Aposentados e pensionistas do Instituto Nacional do Seguro Social têm até 14 de fevereiro para contestar descontos indevidos em seus benefícios e aderir ao acordo de ressarcimento. Até agora, 6,2 milhões de beneficiários registraram questionamentos e 4,1 milhões já receberam a devolução, que soma R$ 2,8 bilhões pagos.
O prazo havia terminado em novembro, mas foi prorrogado após a estimativa de que cerca de 3 milhões de pessoas ainda não haviam procurado o órgão. Segundo o presidente do INSS, Gilberto Waller, o processo segue aberto até meados de fevereiro. “Quem ainda não fez a consulta ou o questionamento tem até o final da primeira quinzena de fevereiro para questionar ou aderir ao acordo para receber”, afirmou em entrevista ao A Voz do Brasil.
A contestação pode ser feita por três canais: aplicativo ou site Meu INSS, no serviço “Consultar Descontos de Entidades Associativas”; Central 135, com ligação gratuita de segunda a sábado, das 7h às 22h; e atendimento assistido nas agências dos Correios. No aplicativo, basta marcar a opção “Não autorizei o desconto” para registrar o pedido.

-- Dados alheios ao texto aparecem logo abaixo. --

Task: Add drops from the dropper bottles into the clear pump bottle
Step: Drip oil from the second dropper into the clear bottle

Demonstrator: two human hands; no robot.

O INSS informou que ações judiciais e cautelares resultaram no bloqueio de valores para recompor os cofres públicos, incluindo R$ 2,8 bilhões em uma primeira medida e R$ 3,5 bilhões em outra. A apuração aponta recursos concentrados em contas ligadas a associações responsáveis pelos descontos, com valores apreendidos destinados ao ressarcimento.